4 years ago

Why server logs matter for SEO

Server log analysis can provide unparalleled insights into crawl prioritization, enabling SEO teams to finetune their crawl budget management for better rankings.

The majority of website operators are unaware of the importance of web server logs. They do not record, much less analyze their website’s server logs. Large brands, in particular, fail to capitalize on server log analysis and irretrievably lose unrecorded server log data.

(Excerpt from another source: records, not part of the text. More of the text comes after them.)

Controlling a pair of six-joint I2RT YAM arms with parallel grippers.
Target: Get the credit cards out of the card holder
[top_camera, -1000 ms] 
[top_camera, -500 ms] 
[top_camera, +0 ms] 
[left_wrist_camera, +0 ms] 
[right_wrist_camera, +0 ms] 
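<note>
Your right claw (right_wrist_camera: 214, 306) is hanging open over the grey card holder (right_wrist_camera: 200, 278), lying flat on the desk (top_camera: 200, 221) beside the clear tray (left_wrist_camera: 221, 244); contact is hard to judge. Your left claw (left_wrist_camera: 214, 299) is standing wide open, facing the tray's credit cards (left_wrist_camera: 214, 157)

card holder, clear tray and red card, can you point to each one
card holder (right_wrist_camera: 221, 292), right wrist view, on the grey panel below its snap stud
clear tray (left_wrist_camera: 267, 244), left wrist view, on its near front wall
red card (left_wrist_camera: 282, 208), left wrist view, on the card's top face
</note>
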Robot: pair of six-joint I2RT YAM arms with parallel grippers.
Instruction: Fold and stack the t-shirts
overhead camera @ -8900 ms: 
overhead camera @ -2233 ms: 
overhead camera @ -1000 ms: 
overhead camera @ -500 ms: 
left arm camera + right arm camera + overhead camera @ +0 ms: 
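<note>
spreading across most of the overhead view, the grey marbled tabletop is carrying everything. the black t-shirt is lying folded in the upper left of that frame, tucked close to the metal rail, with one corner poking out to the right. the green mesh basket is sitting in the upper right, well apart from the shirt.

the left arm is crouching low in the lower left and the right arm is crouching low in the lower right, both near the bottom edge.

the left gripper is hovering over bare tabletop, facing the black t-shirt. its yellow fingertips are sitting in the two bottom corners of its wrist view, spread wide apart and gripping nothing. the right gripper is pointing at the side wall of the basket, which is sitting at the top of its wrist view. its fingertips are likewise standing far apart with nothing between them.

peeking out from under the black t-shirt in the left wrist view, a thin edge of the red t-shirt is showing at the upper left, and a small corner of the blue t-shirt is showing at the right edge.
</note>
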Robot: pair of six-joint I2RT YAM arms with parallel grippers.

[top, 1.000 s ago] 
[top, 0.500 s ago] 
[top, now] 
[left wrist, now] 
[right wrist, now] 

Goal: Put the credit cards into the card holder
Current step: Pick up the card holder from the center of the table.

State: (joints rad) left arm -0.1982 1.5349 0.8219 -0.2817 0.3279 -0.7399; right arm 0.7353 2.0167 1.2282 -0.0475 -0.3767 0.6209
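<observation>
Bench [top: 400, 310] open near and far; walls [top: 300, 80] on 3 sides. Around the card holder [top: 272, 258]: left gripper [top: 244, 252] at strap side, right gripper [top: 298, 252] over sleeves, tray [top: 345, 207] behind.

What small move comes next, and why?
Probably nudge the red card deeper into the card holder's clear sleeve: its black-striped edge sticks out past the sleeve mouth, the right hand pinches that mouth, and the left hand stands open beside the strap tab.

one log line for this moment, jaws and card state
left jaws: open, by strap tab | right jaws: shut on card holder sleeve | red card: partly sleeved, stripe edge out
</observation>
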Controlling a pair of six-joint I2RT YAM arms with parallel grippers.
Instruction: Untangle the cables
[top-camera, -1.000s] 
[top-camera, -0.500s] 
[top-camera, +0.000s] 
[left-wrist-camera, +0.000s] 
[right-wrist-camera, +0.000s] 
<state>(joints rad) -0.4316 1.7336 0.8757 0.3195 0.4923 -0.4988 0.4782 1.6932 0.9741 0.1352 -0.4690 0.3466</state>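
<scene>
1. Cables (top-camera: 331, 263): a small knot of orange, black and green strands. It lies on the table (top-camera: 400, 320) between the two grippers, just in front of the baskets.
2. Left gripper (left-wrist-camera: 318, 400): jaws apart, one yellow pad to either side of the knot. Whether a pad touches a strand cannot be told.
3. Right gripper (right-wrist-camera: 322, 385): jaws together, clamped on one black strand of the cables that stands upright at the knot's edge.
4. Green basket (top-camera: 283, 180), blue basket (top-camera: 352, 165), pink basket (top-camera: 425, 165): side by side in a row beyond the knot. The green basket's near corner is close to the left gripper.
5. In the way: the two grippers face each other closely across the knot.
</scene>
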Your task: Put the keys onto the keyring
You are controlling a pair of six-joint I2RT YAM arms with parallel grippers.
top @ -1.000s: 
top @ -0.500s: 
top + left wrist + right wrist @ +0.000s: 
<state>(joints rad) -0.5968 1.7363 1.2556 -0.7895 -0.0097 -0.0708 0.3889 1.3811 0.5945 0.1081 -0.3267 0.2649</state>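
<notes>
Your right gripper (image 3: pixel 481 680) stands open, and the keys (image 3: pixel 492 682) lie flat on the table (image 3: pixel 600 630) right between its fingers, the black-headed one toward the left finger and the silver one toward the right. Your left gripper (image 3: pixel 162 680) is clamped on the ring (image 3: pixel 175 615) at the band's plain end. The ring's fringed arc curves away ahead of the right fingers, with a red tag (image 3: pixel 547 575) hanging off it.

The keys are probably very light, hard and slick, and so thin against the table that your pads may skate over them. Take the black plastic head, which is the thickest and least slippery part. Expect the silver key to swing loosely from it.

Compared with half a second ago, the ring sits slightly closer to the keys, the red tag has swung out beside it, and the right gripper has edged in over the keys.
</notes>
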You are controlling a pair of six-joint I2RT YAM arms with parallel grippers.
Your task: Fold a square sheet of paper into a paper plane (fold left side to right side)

Organizations that choose to embrace server log analysis as part of their ongoing SEO efforts often excel in Google Search. If your website consists of 100,000 pages or more and you wish to find out how and why server logs pose a tremendous growth opportunity, keep reading.

Why server logs matter

Each time a bot requests a URL hosted on a web server a log record entry is automatically created reflecting information exchanged in the process. When covering an extended period of time, server logs become representative of the history of requests received and of the responses returned.

The information retained in server log files typically include client IP address, request date and time, the page URL requested, the HTTP response code, the volume of bytes served as well as the user agent and the referrer.

While server logs are created at every instance a web page is requested, including user browser requests, search engine optimization focuses exclusively on the use of bot server log data. This is relevant with regard to legal considerations touching on data protection frameworks such as GDPR/CCPA/DSGVO. Because no user data is ever included for SEO purposes, raw, anonymized web server log analysis remains unencumbered by otherwise potentially applicable legal regulations.

It’s worth mentioning that, to some extent, similar insights are possible based on Google Search Console Crawl stats. However, these samples are limited in volume and time span covered. Unlike Google Search Console with its data reflecting only the last few months, it is exclusively server log files that provide a clear, big picture outlining long-term SEO trends.

The valuable data within server logs

Each time a bot requests a page hosted on the server, a log instance is created recording a number of data points, including:

The IP address of the requesting client.
The exact time of the request, often based on the server’s internal clock.
The URL that was requested.
The HTTP was used for the request.
The response status code returned (e.g., 200, 301, 404, 500 or other).
The user agent string from the requesting entity (e.g., a search engine bot name like Googlebot/2.1).

A typical server log record sample may look like this:

150.174.193.196 - - [15/Dec/2021:11:25:14 +0100] "GET /index.html HTTP/1.0" 200 1050 "-" "Googlebot/2.1 (+http://www.google.com/bot.html)" "www.example.ai"

In this example:

150.174.193.196 is the IP of the requesting entity.

[15/Dec/2021:11:25:14 +0100] is the time zone as well as the time of the request.

"GET /index.html HTTP/1.0" is the HTTP method used (GET), the file requested (index.html) and the HTTP protocol version used.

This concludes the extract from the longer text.